» What is required
Transcribe, exactly and without pictures, the lines below from the line with "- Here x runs" to the line with "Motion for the", both ends included, and no others.
++++ Data for processing ++++
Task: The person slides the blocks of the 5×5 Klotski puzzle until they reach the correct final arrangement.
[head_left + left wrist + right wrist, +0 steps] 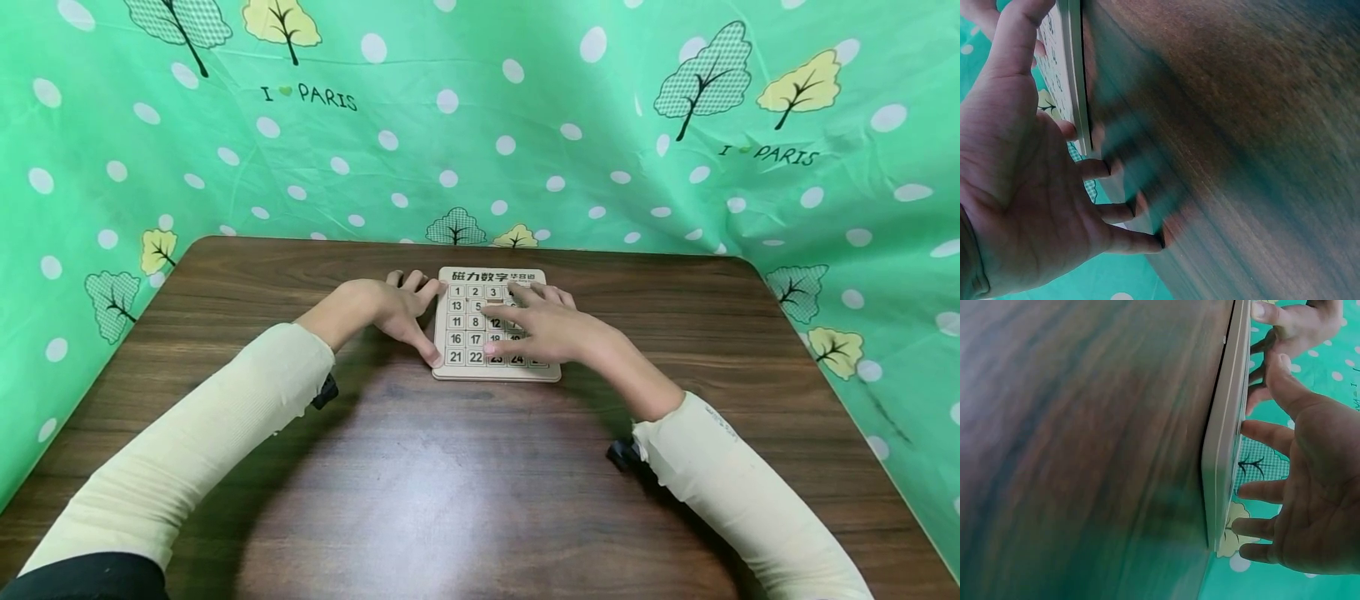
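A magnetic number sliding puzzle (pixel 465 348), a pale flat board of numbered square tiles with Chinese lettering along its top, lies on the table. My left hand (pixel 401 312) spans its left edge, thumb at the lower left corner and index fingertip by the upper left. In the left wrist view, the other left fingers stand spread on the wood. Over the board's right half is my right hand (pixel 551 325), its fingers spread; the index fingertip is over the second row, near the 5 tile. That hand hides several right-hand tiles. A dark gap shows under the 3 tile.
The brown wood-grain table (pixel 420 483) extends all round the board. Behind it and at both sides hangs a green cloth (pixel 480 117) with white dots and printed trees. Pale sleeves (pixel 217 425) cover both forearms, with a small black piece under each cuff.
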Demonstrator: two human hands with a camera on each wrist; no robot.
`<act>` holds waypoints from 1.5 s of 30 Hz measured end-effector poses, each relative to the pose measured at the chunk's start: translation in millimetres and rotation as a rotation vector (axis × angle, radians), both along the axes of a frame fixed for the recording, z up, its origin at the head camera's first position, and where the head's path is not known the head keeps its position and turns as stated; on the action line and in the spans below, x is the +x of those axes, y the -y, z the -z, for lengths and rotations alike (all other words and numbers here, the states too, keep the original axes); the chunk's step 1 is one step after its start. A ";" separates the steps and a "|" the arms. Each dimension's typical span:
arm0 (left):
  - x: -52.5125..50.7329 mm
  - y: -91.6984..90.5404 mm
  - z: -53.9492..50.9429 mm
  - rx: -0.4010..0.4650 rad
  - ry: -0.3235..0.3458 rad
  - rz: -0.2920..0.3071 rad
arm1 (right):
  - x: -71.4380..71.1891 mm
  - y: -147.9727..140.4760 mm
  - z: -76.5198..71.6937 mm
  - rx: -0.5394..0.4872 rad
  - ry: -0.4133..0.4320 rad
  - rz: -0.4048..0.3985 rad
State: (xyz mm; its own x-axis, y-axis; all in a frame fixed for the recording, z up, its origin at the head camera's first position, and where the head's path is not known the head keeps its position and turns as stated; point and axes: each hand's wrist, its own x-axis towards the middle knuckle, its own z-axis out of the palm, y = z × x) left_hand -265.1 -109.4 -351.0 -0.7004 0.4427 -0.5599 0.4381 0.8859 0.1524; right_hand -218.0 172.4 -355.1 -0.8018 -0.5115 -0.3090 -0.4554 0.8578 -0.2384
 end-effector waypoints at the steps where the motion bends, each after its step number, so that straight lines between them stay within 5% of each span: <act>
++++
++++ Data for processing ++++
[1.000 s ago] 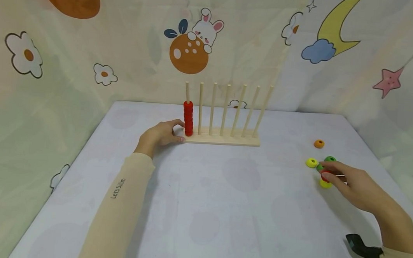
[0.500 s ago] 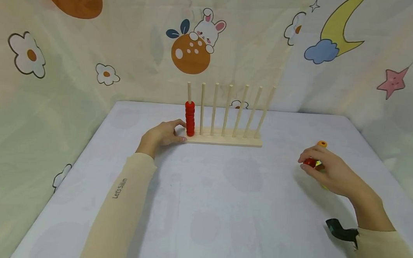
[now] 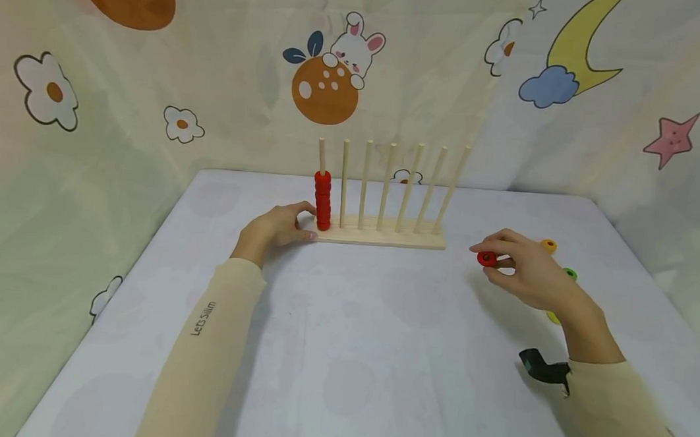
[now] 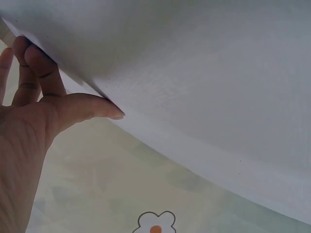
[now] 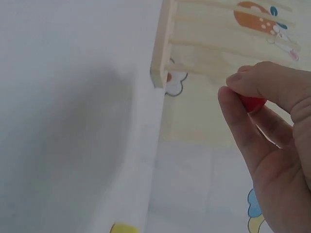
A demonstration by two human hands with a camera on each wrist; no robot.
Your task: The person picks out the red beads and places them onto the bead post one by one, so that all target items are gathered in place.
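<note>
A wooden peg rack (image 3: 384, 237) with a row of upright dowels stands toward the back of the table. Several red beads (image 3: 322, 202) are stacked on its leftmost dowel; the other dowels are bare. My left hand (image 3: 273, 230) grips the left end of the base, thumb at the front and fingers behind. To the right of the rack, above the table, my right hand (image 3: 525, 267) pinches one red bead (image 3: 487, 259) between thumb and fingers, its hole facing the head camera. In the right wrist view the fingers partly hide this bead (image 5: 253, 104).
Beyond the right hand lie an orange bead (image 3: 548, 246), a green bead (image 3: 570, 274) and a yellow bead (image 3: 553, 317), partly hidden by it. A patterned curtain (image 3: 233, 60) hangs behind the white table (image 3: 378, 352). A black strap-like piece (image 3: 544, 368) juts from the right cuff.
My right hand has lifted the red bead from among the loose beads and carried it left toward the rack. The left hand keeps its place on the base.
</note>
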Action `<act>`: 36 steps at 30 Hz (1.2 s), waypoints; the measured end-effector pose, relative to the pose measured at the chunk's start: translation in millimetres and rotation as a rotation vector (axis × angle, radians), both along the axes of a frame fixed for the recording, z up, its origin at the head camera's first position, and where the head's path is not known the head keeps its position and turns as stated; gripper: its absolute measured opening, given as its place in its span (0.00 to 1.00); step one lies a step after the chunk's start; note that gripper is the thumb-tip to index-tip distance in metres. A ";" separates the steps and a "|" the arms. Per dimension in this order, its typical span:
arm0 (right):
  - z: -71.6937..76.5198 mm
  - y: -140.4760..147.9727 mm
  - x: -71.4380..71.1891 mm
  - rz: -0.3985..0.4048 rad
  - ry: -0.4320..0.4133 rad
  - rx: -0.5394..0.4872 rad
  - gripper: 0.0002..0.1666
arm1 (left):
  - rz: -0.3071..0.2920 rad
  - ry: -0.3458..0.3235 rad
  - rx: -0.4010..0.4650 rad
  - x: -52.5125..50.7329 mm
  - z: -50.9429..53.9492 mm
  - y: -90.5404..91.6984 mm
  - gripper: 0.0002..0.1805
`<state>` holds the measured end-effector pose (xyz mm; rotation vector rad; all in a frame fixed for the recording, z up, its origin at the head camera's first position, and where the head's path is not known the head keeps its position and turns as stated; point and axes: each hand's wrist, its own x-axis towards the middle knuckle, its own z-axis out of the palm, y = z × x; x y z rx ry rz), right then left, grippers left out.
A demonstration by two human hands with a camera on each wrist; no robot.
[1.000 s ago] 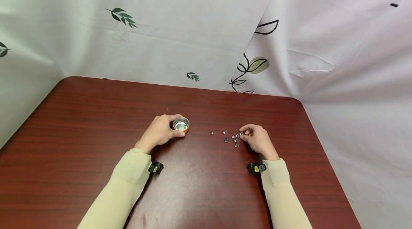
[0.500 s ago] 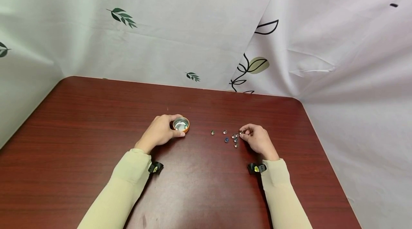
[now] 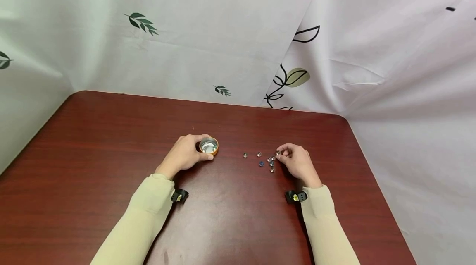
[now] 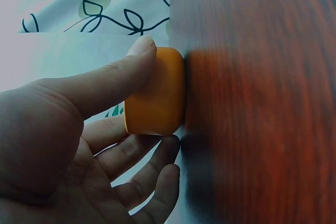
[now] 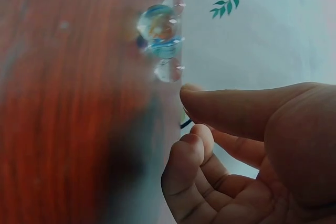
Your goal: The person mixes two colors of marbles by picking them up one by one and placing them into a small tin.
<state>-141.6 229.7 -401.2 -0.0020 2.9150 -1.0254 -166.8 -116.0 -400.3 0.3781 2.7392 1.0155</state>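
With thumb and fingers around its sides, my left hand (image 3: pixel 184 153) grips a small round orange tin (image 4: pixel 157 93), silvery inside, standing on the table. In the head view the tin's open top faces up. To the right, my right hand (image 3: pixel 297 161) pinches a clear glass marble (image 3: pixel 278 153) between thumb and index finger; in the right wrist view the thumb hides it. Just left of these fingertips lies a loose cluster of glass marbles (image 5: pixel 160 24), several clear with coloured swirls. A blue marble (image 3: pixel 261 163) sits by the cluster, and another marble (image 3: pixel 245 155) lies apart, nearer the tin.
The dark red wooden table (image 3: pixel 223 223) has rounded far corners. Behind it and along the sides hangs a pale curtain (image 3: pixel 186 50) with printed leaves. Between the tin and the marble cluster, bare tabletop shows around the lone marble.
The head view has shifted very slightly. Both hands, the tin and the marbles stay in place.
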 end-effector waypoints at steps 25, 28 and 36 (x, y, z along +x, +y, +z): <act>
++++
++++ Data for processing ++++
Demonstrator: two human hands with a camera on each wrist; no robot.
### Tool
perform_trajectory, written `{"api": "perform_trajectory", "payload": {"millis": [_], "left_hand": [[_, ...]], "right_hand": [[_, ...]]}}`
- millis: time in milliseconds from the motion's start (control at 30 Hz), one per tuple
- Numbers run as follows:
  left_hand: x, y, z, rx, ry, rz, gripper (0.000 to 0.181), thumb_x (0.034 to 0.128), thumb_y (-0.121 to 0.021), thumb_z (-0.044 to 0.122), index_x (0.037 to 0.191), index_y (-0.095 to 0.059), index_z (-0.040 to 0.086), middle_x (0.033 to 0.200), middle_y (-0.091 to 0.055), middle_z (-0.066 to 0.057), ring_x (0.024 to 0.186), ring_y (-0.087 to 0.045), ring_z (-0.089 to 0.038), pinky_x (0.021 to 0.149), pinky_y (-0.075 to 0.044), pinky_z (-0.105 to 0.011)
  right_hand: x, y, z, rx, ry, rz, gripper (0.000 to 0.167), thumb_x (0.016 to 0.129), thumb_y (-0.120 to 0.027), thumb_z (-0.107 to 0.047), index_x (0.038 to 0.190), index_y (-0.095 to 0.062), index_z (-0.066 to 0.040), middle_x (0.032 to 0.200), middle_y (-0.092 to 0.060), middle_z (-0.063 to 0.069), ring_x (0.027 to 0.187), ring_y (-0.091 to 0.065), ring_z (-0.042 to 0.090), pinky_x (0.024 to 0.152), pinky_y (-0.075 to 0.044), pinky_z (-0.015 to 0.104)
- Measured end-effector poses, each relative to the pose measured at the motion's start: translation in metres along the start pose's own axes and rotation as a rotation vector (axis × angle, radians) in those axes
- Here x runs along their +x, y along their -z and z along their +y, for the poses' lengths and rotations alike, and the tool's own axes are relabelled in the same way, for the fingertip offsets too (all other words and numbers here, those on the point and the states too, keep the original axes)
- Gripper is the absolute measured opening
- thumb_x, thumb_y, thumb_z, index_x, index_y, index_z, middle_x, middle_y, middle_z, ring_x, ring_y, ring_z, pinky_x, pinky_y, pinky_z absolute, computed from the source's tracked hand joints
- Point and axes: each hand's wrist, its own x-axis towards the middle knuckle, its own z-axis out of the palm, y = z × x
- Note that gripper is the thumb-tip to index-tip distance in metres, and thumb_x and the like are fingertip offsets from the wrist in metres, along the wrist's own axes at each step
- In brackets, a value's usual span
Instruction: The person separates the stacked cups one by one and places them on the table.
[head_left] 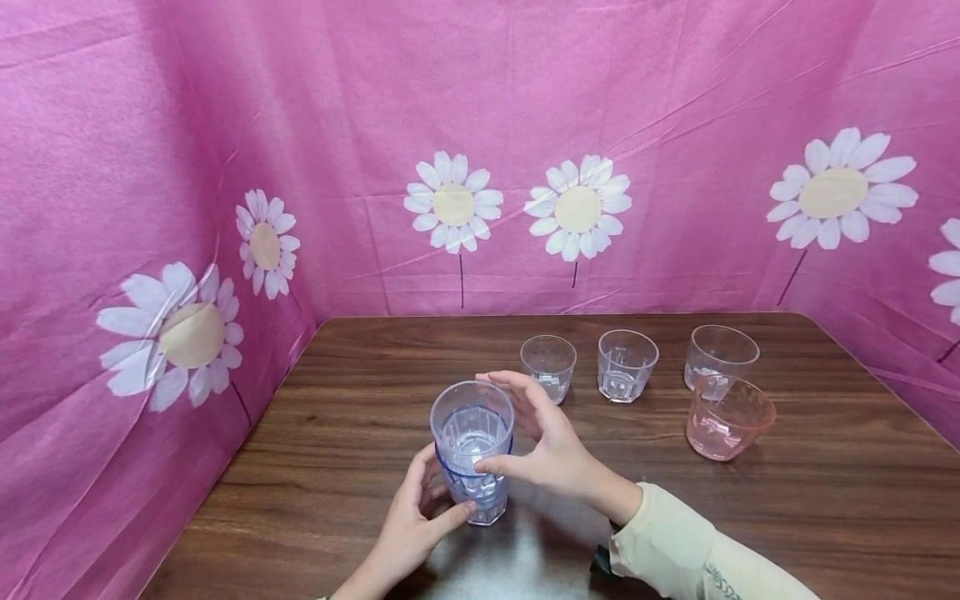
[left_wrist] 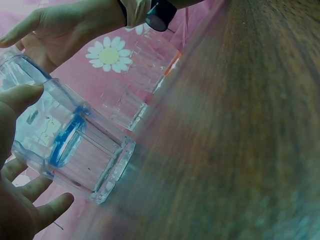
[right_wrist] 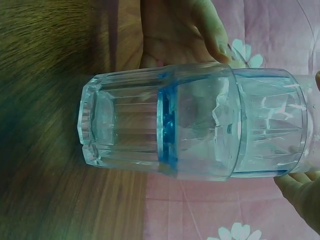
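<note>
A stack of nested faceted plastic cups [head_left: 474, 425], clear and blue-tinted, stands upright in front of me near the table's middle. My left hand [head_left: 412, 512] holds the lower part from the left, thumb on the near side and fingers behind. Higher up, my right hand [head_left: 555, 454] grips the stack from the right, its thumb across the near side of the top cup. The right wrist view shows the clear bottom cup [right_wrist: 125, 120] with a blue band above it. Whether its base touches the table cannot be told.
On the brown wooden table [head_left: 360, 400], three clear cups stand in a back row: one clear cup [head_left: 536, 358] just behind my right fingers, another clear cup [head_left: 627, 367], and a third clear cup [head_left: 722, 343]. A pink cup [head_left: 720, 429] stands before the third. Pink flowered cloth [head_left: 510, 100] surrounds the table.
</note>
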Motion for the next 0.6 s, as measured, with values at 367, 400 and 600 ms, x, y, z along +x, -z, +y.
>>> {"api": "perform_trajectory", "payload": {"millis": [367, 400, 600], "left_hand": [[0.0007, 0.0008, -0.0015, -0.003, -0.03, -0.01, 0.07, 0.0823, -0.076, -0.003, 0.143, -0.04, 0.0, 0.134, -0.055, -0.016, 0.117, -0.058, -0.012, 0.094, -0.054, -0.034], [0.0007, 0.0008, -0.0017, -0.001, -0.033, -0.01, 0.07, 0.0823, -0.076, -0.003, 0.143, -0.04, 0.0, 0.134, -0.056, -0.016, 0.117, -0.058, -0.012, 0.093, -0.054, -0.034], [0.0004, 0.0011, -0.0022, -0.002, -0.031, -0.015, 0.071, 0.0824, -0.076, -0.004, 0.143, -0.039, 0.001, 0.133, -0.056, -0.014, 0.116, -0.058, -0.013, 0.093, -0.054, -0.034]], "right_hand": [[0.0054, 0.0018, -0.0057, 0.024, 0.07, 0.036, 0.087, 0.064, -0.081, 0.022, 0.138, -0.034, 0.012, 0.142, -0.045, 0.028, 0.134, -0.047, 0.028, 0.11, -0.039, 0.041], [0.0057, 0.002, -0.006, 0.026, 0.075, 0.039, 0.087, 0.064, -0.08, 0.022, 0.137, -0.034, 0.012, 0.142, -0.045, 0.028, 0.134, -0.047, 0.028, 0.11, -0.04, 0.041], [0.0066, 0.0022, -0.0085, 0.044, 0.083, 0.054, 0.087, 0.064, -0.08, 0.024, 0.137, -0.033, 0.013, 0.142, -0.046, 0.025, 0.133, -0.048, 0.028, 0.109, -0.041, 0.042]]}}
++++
» Output below
- Here x runs along their +x, y along their -z and z along their +y, for the poses' lengths and rotations alike, and the tool's own axes are relabelled in the same way, for the fingertip offsets too (all other words and numbers here, those on the point and the states too, keep the original axes)
- Gripper is the absolute measured opening
- thumb_x, thumb_y, thumb_z, index_x, index_y, index_z, middle_x, middle_y, middle_z, ring_x, ring_y, ring_z, pinky_x, pinky_y, pinky_z absolute, computed from the source's tracked hand joints
- Point and axes: each hand's wrist, its own x-axis towards the middle knuckle, its own z-axis out of the palm, y = z × x
- Note that gripper is the thumb-tip to index-tip distance in metres, and thumb_x and the like are fingertip offsets from the wrist in metres, along the wrist's own axes at each step
- In brackets, a value's usual span
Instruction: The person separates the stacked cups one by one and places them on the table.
[head_left] 
[left_wrist] 
[right_wrist] 
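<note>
A stack of nested faceted plastic cups [head_left: 474, 425], clear and blue-tinted, stands upright in front of me near the table's middle. My left hand [head_left: 412, 512] holds the lower part from the left, thumb on the near side and fingers behind. Higher up, my right hand [head_left: 555, 454] grips the stack from the right, its thumb across the near side of the top cup. The right wrist view shows the clear bottom cup [right_wrist: 125, 120] with a blue band above it. Whether its base touches the table cannot be told.
On the brown wooden table [head_left: 360, 400], three clear cups stand in a back row: one clear cup [head_left: 536, 358] just behind my right fingers, another clear cup [head_left: 627, 367], and a third clear cup [head_left: 722, 343]. A pink cup [head_left: 720, 429] stands before the third. Pink flowered cloth [head_left: 510, 100] surrounds the table.
</note>
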Motion for the next 0.6 s, as measured, with values at 367, 400 and 600 ms, x, y, z along +x, -z, +y.

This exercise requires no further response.